# Referencing Wordsearch 8 Books



## Karnes (Aug 6, 2009)

I apologize if this is not in the correct category, but considering it is referencing materials from a Bible software I figured why not.

I am doing a paper for my Hermenuetics class and am using some materials on Wordsearch 8. For instance I am using Luther's Commentary on Galatians and Matthew Pooles Commentary on the Holy Bible.

I have to utilize footnotes and bibliography, but can not find any references to how to cite the books from a Bible Software.

Any direction would be appreciated.


----------



## Hungus (Aug 6, 2009)

Wordsearch 8 has Turabian support built in, what format do you need to use?


----------



## Karnes (Aug 6, 2009)

I assume we are free to use any format we choose, as none has been specified. 

I have used Turabian before as well as MLA and APA.

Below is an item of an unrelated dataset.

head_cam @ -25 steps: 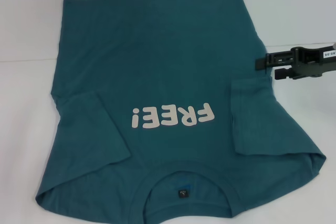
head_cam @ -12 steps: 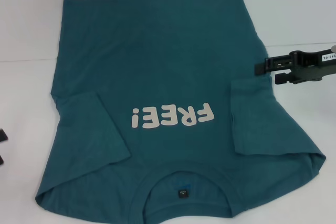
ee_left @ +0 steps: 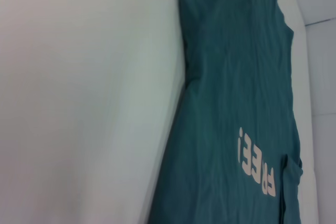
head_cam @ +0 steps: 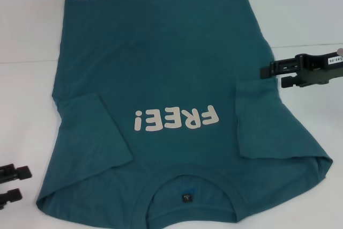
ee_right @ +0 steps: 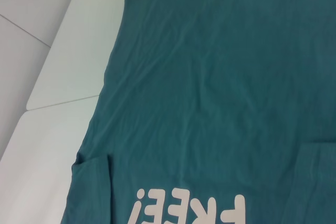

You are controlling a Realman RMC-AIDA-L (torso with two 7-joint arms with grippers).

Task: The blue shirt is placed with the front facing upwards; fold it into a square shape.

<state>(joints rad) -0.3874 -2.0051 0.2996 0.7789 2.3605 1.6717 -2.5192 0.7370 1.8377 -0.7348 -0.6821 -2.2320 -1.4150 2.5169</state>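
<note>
Since a second ago: left gripper [head_cam: 10, 185] newly in over the near left edge of the desk [head_cam: 27, 36], jaws parted and holding nothing, just clear of the shirt's near-left shoulder; right gripper [head_cam: 281, 74] shifted only slightly at the right edge, likewise parted and unloaded, just off the fabric above the right sleeve. Blue shirt [head_cam: 161, 63] flat mid-desk, chest lettering up, collar at the near edge, both sleeves already turned in over the body, hem at the far edge. Judged step: approach for the lengthwise fold; next calls for pinching the collar-end corners and carrying them toward the hem.
</note>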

I am fairly new at using the software, so if you could point me in the proper direction to using the Turabian that would be greatly appreciated.

Thanks


----------



## Hungus (Aug 6, 2009)

I have never even seen the software but according to the quick use guide

"On the top toolbar, go to Options ►Settings ► Book Copy. Then select “Use Citations” and Turabian Citation Style."


----------



## Karnes (Aug 7, 2009)

Wow that is great. I gave it a quick try and that is exactly what I was looking for. I really appreciate your help especially considering you never used the product.

Thanks again Kelly.


----------



## Hungus (Aug 7, 2009)

NP at all. Better to teach someone willing to learn


----------